Kini aku yang giliran manggut-manggut. “Jelaslah, manajer baru pasti kerjaannya tambah banyak dong, ya,” ucapku tanpa bermaksud menyindir.

“Maksud kamu apa ngomong kayak gitu? nyindir?”

“Siapa yang nyindir, sih?”

Aku mulai menyadari bahwa pembicaraan ini sudah mulai merambah ke arah yang lebih sensitif lagi.

“Oke, aku minta maaf atas apa yang sudah terjadi. Aku salah, aku minta maaf. Tapi kamu nggak perlu pake nyindir-nyindir soal kerjaan aku segala, dong!”

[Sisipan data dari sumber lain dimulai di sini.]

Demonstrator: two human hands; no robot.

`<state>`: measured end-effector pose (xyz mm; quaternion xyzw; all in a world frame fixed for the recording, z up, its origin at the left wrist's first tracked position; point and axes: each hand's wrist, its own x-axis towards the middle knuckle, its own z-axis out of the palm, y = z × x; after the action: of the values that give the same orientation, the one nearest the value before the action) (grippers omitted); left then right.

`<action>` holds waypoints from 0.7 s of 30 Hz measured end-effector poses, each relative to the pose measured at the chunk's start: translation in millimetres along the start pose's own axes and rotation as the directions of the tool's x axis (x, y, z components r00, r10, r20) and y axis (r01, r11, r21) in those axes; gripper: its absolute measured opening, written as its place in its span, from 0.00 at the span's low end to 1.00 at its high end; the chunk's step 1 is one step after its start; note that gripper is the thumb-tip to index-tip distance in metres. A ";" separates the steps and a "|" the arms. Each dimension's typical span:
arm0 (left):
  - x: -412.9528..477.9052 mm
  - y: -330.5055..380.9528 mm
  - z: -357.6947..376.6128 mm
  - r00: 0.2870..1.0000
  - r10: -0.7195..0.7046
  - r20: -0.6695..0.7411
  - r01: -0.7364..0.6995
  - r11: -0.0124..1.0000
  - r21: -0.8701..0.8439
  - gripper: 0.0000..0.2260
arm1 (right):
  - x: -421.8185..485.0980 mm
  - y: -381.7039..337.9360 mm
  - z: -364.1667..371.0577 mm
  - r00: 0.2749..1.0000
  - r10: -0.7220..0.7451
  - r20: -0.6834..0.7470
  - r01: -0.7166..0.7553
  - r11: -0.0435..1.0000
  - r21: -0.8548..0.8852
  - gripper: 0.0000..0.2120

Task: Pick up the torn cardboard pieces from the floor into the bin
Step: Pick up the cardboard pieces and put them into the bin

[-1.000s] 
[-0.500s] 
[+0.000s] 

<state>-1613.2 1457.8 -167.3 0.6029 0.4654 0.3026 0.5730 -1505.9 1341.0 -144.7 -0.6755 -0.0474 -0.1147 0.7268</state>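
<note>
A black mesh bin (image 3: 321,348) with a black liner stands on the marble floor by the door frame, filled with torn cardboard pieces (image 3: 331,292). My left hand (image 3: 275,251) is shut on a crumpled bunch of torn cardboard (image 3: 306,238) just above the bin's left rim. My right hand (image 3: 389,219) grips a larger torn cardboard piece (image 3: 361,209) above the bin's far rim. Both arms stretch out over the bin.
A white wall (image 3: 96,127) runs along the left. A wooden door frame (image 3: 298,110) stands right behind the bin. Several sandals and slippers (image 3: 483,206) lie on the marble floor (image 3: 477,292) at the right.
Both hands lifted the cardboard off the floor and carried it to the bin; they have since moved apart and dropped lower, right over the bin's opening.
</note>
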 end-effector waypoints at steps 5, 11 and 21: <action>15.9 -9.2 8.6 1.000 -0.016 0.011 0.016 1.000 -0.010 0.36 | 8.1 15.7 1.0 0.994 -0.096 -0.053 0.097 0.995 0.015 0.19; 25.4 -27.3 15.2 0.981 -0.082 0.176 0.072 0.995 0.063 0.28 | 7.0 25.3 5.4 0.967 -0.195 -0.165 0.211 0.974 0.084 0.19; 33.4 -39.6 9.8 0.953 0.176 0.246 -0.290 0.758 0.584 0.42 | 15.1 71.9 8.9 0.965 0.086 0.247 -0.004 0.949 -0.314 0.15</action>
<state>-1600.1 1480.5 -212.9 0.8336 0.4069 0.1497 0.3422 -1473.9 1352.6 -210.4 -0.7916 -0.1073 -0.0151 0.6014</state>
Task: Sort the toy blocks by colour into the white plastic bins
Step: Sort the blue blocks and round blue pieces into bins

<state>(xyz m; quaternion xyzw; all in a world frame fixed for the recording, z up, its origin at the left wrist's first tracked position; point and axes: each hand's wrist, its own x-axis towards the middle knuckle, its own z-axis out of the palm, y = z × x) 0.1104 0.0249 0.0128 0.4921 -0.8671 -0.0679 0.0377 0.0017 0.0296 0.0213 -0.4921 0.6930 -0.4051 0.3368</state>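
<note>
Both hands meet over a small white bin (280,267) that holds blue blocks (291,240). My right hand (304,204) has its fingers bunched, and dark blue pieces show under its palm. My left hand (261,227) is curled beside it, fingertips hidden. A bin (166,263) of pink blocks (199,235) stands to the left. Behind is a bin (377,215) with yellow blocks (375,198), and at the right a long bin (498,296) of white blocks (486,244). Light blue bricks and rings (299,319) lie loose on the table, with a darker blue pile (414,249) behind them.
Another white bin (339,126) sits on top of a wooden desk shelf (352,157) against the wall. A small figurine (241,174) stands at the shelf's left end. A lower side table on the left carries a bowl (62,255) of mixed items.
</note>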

“Nggun, kamu pasti salah paham. Aku nggak nyindir kamu sama sekali.”

“Terus apa namanya? Kamu jelas-jelas nyinggung soal kerjaan aku yang menurut kamu itu sumber kehancuran hubungan kita, kan?”

“Lho, memang itu kenyataannya! Kamu milih putus dari aku karena jabatan itu. Kamu lebih memilih karir kamu dibanding aku. Salah kalau aku berpikiran itu semua penyebabnya? Atau kamu ada pembelaan lain?”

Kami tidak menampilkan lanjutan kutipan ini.